The AdWords app in Woopra makes use of dynamic audiences only, and uses a cookie-based.

The AdWords app will send events to AdWords where you can configure the retargeting based on these events and behaviors. You can install the integration under the integrations page in Woopra, which will allow you to select the retargeting events in triggers.

Google Ads setup

Create a trigger under the automation section in Woopra. The trigger must be based on a pageview or a clientside event.

Once you create the trigger, you can add an event and select to retarget to your visitors. You'll need to enter a Conversion ID and a Conversion Label which can be found here.
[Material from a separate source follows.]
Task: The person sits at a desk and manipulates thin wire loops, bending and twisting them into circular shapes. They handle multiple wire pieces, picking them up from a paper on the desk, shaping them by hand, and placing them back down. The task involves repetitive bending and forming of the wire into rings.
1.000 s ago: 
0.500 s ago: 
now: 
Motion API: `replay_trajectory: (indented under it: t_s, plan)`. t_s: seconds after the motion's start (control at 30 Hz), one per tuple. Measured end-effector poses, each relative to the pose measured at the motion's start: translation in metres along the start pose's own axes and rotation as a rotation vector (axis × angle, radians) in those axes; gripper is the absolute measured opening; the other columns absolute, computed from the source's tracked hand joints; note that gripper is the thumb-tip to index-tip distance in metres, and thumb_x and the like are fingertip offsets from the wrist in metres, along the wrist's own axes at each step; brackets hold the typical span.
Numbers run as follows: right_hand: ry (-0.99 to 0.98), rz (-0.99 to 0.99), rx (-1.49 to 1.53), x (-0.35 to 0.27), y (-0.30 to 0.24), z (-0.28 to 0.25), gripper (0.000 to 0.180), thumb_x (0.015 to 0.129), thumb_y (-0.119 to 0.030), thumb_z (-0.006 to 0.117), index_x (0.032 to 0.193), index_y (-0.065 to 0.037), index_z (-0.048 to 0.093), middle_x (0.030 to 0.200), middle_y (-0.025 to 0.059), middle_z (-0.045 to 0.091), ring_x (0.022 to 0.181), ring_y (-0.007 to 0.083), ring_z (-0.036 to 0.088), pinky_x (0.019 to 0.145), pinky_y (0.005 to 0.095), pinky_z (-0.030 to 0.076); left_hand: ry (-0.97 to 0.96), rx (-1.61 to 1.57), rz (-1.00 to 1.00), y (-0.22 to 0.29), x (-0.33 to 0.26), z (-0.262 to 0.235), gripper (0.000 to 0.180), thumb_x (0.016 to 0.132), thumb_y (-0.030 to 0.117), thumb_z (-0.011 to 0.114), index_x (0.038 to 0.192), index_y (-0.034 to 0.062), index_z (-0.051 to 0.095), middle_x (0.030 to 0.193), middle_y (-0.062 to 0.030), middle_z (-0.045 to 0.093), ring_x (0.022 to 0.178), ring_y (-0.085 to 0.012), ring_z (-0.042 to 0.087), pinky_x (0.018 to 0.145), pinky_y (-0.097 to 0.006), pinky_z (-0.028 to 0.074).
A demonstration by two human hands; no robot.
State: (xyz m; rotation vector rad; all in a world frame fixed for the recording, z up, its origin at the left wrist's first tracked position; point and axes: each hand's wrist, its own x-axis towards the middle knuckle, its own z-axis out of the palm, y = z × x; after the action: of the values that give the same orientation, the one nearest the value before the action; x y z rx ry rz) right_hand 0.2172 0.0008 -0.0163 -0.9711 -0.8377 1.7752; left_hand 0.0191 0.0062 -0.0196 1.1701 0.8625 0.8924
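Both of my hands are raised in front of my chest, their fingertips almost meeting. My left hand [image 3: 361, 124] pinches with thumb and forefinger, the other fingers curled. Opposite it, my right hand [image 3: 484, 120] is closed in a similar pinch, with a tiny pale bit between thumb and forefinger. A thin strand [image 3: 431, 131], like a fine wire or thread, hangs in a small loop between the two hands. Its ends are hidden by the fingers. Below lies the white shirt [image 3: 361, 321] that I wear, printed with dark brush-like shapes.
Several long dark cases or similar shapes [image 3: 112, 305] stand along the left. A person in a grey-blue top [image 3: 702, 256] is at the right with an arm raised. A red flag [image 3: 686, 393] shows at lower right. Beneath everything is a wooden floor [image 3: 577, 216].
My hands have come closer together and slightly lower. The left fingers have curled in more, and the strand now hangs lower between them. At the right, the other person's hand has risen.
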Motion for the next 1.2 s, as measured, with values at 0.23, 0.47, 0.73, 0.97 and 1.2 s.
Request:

Once this is done, you can create a new audience in Google Ads based on website visitors. The members would be "visitors of a page with a specific tag." You can then select the tag you created and use that audience to retarget.

Facebook Marketing

This integration allows you to send events to Facebook which can be used to create audiences to retarget. These triggers need to be based on a pageview event or some client-side event.

The Facebook integration's setup is as follows:

1- Click the install button in the upper right to install the integration under the integrations page. You do not need to authorize an account. This simply allows you to select the integration when creating a trigger.

2- To create a trigger to send a user to an audience in Facebook, you’ll need to navigate to the Automate tab and create a new trigger event. When you create a new trigger, after you set the ‘Trigger When’ configuration, click to add an event and select the Facebook event.

3- You’ll need the following info to put into the fields: Facebook Account ID and Pixel ID. To create a pixel ID if you do not already have one: https://www.facebook.com/business/help/952192354843755

4- When you have this info, you’ll enter the Account ID and Pixel ID in the fields in Woopra.

5-Enter an Event Name. This could be anything you want to call the event.

6- Set the event toggle to ‘on’ to make the event live. Save the trigger and that’s it!

Common Issues

More users in Woopra than Ad Platform

There are a number of reasons why you may find that your audience or segment in Woopra has more users in it than are reported in the matching audience in your remarketing tool.

The biggest reason this will happen is that sometimes, the remarketing tool does not know who the user is. This can especially be the case when creating static audiences based on email addresses. This can be done in Facebook Ads, for example, and where it goes wrong is if Facebook does not have a user associated with the email you've added to the list. One common reason this happens is that the user shared a professional or work email whereas they have signed up to Facebook using a personal email address.

Another reason that this happens is that data from many retargeting services is sampled. That means that you will only get an approximate number of people in an audience. Further, if the audience is growing quickly, it is likely that this approximate count in the remarketing audience is lagging by a couple days or even by a week behind the actual numbers of incoming people who are being added to the audience.